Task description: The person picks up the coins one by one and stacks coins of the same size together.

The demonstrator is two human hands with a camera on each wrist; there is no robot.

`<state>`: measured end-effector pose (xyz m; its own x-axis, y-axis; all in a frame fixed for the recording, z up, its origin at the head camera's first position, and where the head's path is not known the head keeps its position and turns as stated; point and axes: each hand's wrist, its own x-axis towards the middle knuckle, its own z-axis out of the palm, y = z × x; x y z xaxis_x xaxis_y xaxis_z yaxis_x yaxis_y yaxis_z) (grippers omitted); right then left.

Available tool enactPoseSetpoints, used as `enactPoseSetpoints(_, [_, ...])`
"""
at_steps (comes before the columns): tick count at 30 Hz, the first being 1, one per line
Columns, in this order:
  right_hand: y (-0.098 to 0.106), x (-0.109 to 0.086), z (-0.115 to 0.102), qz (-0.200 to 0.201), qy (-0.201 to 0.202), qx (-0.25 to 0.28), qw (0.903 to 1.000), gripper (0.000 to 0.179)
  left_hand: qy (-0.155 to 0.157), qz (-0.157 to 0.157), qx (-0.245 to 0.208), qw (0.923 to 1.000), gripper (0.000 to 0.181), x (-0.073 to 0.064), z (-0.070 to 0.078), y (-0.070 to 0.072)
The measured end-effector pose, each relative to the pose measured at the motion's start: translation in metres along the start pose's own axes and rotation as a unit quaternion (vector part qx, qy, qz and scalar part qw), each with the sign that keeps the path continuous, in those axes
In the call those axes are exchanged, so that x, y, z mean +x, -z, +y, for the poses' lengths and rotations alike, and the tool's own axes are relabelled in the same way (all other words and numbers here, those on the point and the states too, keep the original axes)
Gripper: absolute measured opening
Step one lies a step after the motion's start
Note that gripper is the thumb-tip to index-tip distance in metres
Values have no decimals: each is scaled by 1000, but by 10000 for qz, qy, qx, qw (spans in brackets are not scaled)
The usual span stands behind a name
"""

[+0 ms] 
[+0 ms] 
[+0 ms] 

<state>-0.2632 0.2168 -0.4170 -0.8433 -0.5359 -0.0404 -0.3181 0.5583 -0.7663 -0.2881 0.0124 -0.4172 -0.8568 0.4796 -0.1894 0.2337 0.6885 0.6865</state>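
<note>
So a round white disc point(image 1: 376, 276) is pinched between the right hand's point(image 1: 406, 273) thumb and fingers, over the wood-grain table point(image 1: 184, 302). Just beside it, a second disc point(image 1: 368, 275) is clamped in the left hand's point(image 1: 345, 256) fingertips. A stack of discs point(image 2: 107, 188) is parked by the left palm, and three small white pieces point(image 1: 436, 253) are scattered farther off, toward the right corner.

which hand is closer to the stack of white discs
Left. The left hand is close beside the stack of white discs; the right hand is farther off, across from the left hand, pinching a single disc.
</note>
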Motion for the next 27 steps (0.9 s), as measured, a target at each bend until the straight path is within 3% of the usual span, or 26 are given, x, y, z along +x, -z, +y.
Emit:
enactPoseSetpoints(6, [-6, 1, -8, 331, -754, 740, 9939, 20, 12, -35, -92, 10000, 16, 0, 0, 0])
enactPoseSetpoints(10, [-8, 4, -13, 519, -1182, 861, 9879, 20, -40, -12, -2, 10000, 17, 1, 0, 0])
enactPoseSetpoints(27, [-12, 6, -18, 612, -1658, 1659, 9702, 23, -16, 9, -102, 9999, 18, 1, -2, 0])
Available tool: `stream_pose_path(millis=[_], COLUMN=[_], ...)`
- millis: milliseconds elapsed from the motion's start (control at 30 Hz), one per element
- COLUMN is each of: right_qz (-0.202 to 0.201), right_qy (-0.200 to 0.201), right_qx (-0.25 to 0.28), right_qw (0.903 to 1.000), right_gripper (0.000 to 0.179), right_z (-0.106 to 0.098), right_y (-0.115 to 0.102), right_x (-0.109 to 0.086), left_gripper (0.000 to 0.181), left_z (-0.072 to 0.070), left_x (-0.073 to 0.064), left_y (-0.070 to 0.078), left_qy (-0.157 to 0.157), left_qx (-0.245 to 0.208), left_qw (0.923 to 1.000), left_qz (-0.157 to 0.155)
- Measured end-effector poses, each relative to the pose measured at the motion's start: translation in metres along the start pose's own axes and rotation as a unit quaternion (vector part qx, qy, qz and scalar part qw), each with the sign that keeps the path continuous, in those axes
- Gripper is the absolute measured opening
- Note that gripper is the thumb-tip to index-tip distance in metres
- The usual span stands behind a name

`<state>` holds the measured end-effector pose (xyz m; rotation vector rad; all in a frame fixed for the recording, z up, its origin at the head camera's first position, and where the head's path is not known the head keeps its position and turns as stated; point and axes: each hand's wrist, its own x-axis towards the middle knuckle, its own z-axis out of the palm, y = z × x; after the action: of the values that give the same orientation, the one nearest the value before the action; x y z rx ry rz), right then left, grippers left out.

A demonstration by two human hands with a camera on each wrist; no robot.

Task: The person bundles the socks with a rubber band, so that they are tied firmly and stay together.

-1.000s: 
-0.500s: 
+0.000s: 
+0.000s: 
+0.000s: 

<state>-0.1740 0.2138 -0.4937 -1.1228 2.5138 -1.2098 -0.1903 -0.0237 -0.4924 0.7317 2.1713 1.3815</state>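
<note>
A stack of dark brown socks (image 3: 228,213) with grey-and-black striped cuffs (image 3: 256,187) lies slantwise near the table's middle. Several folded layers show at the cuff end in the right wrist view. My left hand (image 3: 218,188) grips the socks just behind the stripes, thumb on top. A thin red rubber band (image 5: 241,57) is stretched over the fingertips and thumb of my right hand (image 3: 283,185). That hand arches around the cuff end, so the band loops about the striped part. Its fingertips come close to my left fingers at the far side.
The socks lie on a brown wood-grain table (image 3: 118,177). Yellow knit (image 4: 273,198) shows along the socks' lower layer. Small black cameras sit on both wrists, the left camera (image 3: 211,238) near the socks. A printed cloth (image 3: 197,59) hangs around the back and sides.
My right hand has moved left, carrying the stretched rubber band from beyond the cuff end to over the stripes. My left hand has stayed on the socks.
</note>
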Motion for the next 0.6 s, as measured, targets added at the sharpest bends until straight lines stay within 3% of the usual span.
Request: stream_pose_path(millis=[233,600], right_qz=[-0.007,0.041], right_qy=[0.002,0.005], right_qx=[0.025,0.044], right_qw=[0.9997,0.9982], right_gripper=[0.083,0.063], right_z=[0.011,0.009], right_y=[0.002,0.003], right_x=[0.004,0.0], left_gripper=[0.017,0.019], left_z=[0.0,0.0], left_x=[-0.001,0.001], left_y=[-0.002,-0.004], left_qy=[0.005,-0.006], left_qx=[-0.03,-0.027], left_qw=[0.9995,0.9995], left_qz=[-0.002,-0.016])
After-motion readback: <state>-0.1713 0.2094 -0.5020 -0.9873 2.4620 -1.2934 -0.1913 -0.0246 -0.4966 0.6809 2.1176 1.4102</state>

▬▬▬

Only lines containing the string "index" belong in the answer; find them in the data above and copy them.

■ **Completed task**
Note that gripper is the thumb-tip to index-tip distance in metres
- Note that gripper is the thumb-tip to index-tip distance in metres

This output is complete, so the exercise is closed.